Human-LLM Assisted Annotation for Precision Oncology RCTs

Introduction

Systematic reviews in precision oncology rely on identifying randomized controlled trials (RCTs) to compare therapies and guide clinical decisions. However, screening thousands of articles to find eligible RCTs is labor-intensive and prone to human error. While supervised learning can accelerate this process, it often demands large labeled datasets and careful tuning, especially for nuanced oncology trial designs. Large language models (LLMs) such as GPT-3.5 can rapidly triage abstracts, but their reliability varies with study terminology and endpoint definitions. A human-LLM collaborative annotation approach combines the speed of AI with rigorous human oversight, offering a scalable, transparent workflow for screening precision oncology RCT articles.

The Challenge in Screening Precision Oncology RCTs

Oncology randomized trials frequently use heterogeneous endpoints, complex inclusion criteria, and evolving terminology. Abstracts may misrepresent trial design or population, leading to false positives or negatives if relied on AI alone. Additionally, the need for explainable decisions is paramount in evidence synthesis to ensure reproducibility and trust among reviewers, editors, and clinicians. The challenge is to balance automation that accelerates screening with human judgment that safeguards accuracy and context.

The Human-LLM Collaborative Annotation Framework

The proposed framework integrates a fast, AI-driven pre-screen with careful human validation and consensus-building. It comprises three core stages designed to screen precision oncology RCT articles efficiently while maintaining high-quality inclusions and exclusions.

Step 1: Pre-screening with LLMs

In this stage, an LLM processes title and abstract data to classify articles as include, exclude, or uncertain for potential eligibility. The model also outputs a confidence score and a brief rationale focused on study design (RCT vs non-RCT), population (e.g., cancer type and stage), intervention, comparator, and key outcomes relevant to precision oncology. The goal is to produce a compact, human-interpretable triage stream that flags ambiguous cases for closer human review and reduces the volume of articles requiring manual scrutiny.

Step 2: Human-in-the-Loop Validation

Two independent human annotators review the LLM’s decisions, examining PICO elements, trial design, and endpoint relevance. Annotators record include/exclude decisions and provide concise reasons for any disagreement. If there is no consensus, a third senior reviewer mediates, and final decisions are documented with justification. This step preserves domain expertise, ensures applicability to precision oncology, and creates a corrected, high-quality labeled set for future model refinement.

Step 3: Consensus Scoring and Model Refinement

Disagreement data are analyzed to measure inter-annotator agreement and model reliability. Metrics such as Cohen’s kappa guide adjustments to prompts, instruction clarity, and confidence thresholds. The labeled decisions feed back into iterative model fine-tuning or prompt engineering, improving future pre-screen accuracy. Over time, the system evolves from a static tool to a learning-assisted workflow that adapts to emerging oncology trial designs and terminology.

Benefits and Limitations

Adopting a human-LLM collaborative approach brings several advantages. It dramatically speeds up article screening, reduces manual workload, and enhances consistency across reviewers. The audit trail of LLM rationales and human decisions improves transparency and reproducibility in evidence synthesis. However, limitations include potential AI biases, dependence on the quality of the initial labeled data, and the need for ongoing human oversight to correct edge cases and evolving medical terminology. Regular performance evaluations and carefully designed prompts are essential to mitigate these risks.
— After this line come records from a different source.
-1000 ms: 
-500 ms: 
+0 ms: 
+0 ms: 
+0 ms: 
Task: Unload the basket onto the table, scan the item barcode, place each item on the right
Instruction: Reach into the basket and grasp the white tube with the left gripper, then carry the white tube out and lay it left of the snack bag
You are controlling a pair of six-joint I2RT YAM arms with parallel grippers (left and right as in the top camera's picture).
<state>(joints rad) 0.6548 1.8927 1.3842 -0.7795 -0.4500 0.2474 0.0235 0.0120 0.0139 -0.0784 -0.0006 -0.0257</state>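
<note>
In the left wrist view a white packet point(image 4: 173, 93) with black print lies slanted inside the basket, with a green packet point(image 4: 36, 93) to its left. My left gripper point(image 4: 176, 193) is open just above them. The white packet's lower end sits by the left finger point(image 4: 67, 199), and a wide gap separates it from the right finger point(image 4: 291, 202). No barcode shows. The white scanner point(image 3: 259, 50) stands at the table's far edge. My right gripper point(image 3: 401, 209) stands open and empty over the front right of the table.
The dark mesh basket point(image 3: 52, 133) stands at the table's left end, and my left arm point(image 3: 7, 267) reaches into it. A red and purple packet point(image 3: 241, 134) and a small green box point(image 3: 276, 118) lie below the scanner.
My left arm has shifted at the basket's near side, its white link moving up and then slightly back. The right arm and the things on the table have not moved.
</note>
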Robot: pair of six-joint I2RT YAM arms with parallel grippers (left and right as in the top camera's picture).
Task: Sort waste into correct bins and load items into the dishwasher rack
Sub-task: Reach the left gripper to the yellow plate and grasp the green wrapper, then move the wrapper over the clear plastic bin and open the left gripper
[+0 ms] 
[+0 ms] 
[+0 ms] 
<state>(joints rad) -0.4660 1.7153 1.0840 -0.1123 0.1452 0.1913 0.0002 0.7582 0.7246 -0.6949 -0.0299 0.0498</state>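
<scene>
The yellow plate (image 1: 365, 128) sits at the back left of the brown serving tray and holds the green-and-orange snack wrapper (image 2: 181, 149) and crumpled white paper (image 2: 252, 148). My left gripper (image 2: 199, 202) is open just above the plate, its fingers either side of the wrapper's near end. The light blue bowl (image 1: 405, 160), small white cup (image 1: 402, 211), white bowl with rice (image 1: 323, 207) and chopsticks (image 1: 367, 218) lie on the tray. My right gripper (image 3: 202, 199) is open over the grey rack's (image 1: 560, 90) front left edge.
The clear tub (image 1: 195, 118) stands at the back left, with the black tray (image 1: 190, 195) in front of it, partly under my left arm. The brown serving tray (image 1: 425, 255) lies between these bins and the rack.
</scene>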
Practical Considerations and Future Directions

Practical deployment should start with a well-curated training set of precision oncology RCTs and a clearly defined screening protocol. Interfaces should support easy extraction of PICO terms, confidence scores, and rationale, along with straightforward disagreement resolution. Looking ahead, adaptive prompting, few-shot learning with curated examples, and occasional model recalibration can sustain performance as the oncology literature evolves. Expanding to other domains of clinical research is feasible with domain-specific prompts and validation workflows.

Conclusion

A human-LLM collaborative annotation framework offers a pragmatic path to faster, more reliable screening of precision oncology RCT articles. By combining AI-powered triage with structured human validation and consensus-building, researchers can achieve rigorous inclusion criteria, maintain transparency, and shorten the time from search to evidence synthesis.